CULTURE

«Capturing the Friedmans», le meilleur documentaire de l’année

Actuellement à l’affiche, le film d’Andrew Jarecki montre la lente désintégration d’une famille américaine après l’arrestation du père accusé de pédophilie. Un documentaire insaisissable, vertigineux et passionnant.

«Capturing the Friedmans» ressemble à du sable mouvant. Plus on avance dans la narration, plus le film se dérobe à notre raisonnement, à notre discernement, à notre désir de vérité. Il y a plusieurs raisons à cette confusion — la nôtre pas celle du film, dont l’architecture est impeccable.

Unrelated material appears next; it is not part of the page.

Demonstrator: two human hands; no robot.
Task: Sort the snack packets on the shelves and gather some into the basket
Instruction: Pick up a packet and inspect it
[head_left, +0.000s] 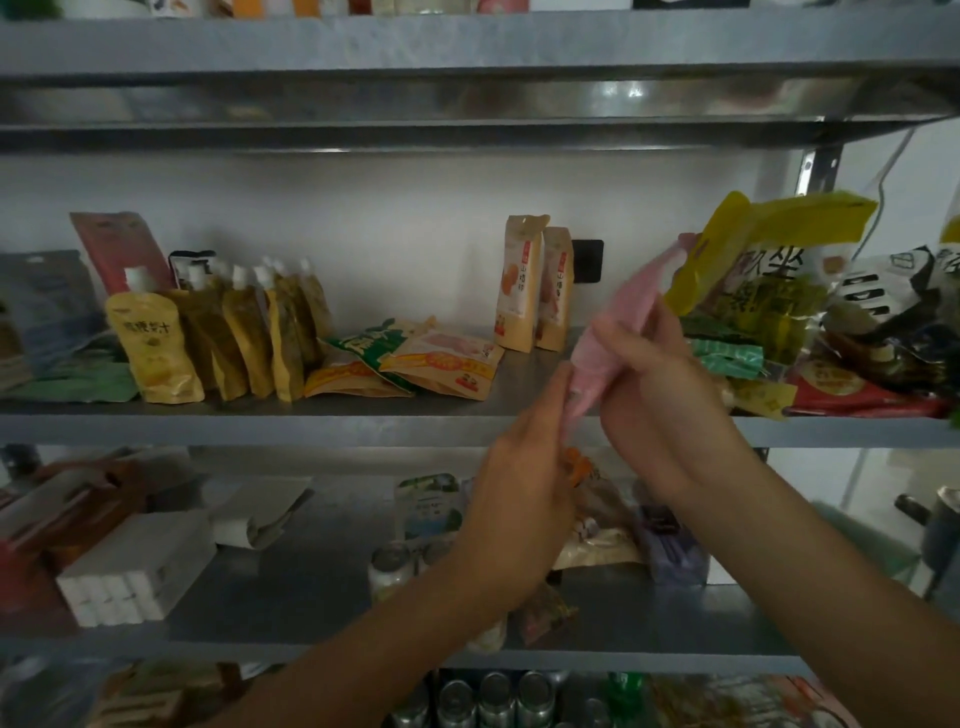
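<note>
Pink packet, in left hand, right hand

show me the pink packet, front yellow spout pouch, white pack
pink packet (636, 293): head view, its upper half
front yellow spout pouch (153, 353): head view, front face
white pack (145, 543): head view, top face

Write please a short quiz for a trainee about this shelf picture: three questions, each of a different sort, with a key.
1. True or false: the left hand and the right hand both hold the pink packet.
2. The spout pouches stand: A) on the shelf with the two tan packets; B) in a basket; C) on the floor.
3. Fill in: the two tan packets stand ___.
Key: 1 true; 2 A; 3 upright.
</note>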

La première relève de la multiplications des points de vue (celui des bourreaux, des victimes, des enquêteurs et des témoins), dont aucun n’est fiable; la seconde de la sophistication du montage qui mêle films de famille en super 8 et interviews récentes; la troisième résulte de la modification des témoignages au fil du temps (le film couvre plusieurs années). «Capturing the Friedmans» emprunte la forme de la télé-réalité, ou plutôt du docu-soap, pour instruire une enquête qui se termine par mille points d’interrogation.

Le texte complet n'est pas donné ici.